Le 7 février, France 2 a diffusé dans le cadre de son émission de reportage "Envoyé spécial" un document de 52 minutes intitulé : "Expulsion, mode d’emploi". Une sorte de reportage "embedded", comme on dit en Irak. Où les situations de tournage sont autorisées, au grand risque d’être orientées, par les promoteurs de cette politique.
Au lancement, les deux présentatrices Françoise Joly et Guilaine Chenu donnent le ton :
"Nous avons voulu comprendre comment fonctionne ce dispositif qui engage des policiers, des juges et des agents administratifs... et beaucoup de portes se sont ouvertes pour nos caméras, vous aller voir : nous sommes sur le quai d'une gare quand on arrête les clandestins, dans le huis clos d'un bureau lorsque leur situation est examinée, dans un centre de rétention, au tribunal pour un dernier recours et enfin et c'est par cela que nous allons commencer, sur la passerelle de l'avion lorsque les sans-papiers sont reconduits dans leur pays. Vous aller le voir c'est un document EX-CEP-TION-NEL. Un reportage inédit avec des séquences et des images rares..."
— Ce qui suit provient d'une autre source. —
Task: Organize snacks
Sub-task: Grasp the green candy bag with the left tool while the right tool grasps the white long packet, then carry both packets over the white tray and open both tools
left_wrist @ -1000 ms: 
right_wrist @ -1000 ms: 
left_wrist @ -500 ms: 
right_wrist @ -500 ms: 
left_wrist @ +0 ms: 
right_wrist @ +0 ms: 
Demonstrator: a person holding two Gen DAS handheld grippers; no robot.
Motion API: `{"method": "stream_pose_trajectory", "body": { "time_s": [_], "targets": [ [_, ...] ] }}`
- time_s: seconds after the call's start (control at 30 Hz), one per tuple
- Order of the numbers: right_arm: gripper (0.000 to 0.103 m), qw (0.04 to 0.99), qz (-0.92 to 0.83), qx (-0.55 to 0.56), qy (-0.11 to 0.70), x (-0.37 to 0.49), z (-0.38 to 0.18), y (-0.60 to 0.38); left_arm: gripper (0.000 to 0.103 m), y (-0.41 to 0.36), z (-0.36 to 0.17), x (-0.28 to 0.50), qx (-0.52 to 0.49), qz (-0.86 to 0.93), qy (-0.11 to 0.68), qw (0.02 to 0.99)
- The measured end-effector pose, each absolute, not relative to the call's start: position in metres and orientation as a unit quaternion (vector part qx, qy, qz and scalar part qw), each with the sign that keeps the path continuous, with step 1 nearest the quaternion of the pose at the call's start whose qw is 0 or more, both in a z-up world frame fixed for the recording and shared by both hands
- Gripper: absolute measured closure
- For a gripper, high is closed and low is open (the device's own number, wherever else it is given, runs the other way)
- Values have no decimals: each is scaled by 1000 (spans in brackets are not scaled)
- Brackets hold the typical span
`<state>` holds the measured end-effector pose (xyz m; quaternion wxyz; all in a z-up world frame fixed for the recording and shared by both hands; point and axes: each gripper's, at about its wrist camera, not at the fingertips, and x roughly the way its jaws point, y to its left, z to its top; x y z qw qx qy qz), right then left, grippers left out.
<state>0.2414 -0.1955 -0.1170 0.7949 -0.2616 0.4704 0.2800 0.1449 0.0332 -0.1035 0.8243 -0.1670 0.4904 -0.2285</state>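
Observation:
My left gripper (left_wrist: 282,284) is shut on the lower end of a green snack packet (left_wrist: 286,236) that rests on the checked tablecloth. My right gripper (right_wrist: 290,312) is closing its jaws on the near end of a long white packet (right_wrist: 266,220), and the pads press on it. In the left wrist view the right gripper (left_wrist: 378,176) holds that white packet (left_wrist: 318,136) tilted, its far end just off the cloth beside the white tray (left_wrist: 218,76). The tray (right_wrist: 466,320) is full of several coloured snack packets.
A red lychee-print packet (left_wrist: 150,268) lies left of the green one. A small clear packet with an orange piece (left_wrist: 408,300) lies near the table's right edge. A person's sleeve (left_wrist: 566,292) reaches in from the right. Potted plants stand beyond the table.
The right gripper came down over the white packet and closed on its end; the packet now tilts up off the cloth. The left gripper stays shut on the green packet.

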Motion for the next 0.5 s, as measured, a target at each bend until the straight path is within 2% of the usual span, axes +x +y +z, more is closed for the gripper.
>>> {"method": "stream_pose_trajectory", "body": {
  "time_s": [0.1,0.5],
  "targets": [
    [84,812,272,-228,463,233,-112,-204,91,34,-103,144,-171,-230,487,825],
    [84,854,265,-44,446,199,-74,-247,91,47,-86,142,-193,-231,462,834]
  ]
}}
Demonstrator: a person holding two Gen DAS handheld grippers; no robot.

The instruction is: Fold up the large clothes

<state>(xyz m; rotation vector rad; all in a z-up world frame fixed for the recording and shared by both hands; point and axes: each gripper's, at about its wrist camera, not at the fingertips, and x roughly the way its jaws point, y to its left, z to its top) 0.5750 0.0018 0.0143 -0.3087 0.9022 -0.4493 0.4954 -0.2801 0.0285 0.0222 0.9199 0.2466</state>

Pas un mot d’avertissement sur ce qui fait la singularité de ce document : celui d’être filmé du point de vue des auxiliaires de police, orienté en fonction de situations triées par les services de communication du gouvernement.
En détail :
– Pas de mise en perspective historique et politique de la question, notamment au sujet des quotas pourtant au centre de tout le dispositif policier et judiciaire que prétend décrire le reportage. Question évacuée d’un simple mot par un policier en civil au cours d’une arrestation gare Saint-Lazare à Paris, qui dira (visage masqué) : "Non non, on n’a pas de pression, on n’a pas de chiffres, on n’a pas de chiffres butoirs"...
– Un "reportage" qui incontestablement donne raison sur la forme comme sur le fond à la politique décidée par le gouvernement.
– Seule personne "extérieure" (si l’on peut dire...) à ces expulsions à être interviewée : le ministre Brice Hortefeux.
– Les fonctionnaires sont systématiquement polis, humains voir humanistes.
– Aucune interpellation musclée dans ce reportage qui montre des arrestations au cours de contrôles d’identité dans une gare, mais pas d’arrestations à la maison, à la sortie de l’école ou sous forme de rafles dans la rue. La journaliste a reconnu en fin de sujet avoir demandé à filmer des arrestations "à domicile". "Refus catégorique".
– Les centres de rétention sont présentés comme paisibles, et les sans-papiers comme fourbes ou excités.
– Une scène se passe au centre de rétention de Vincennes, mais aucun commentaire n’a été ajouté au montage sur les récentes mutineries [1] [2].
– L’équipe montre plusieurs départs en avion sous escorte policière, mais oublie de citer les morts par étouffement et la répression judiciaire sur les passagers qui s’opposent à ces expulsions [3].
La novlangue des journalistes de France 2, Agnès Vahramian et Romain Potocki, en plus de s’accommoder parfaitement des conditions de tournage, c’est aussi de faire croire qu’on donne la parole aux "clandestins" quand avec le courage digne d’un reporter de guerre on tend un micro à un homme ceinturé par 4 policiers dans la camionnette qui l’amène à l’avion pour lui demander : "Comment vous les avez trouvés, les policiers ?" Et d’être satisfait de sa réponse quand l’expulsé, incapable de contrôler le mouvement de ces mains, dit : "Ils sont sympas".
A l’issu du reportage, la "grand reporter" Agnès Vahramian viendra expliquer comment c’est déroulé le tournage. Elle dira avec une bonne foi qui frise le lapsus :
"Les administrations on accepté (de nous ouvrir les portes) parce que nous avons expliqué que nous voulions faire de la pédagogie (sic) et pour le ministère de l'Immigration, pris dans une polémique à ce moment-là, c'était l'occasion de monter que le processus est complexe (resic), qu'il est lourd (...) et que, sans doute, c'était l'occasion de désamorcer (...) la polémique".
De nombreuses réclamations ont été adressées au médiateur de la chaine [4]
Le samedi 16/2, le 1/4 d’heure de l’émission "L’hebdo du médiateur" a été consacré à ce reportage, une caricature de débat. Deux invités : une téléspectatrice n’ayant pas vu le reportage, mais uniquement les 2 minutes d’extrait promotionnel diffusées dans le JT du soir ; et l’autre téléspectateur invité en duplex, qui a été comme démasqué à la fin comme membre d’une association (Emmaüs), pour souligner son parti pris. Ils ont eu tous les deux autant de temps de parole que la journaliste.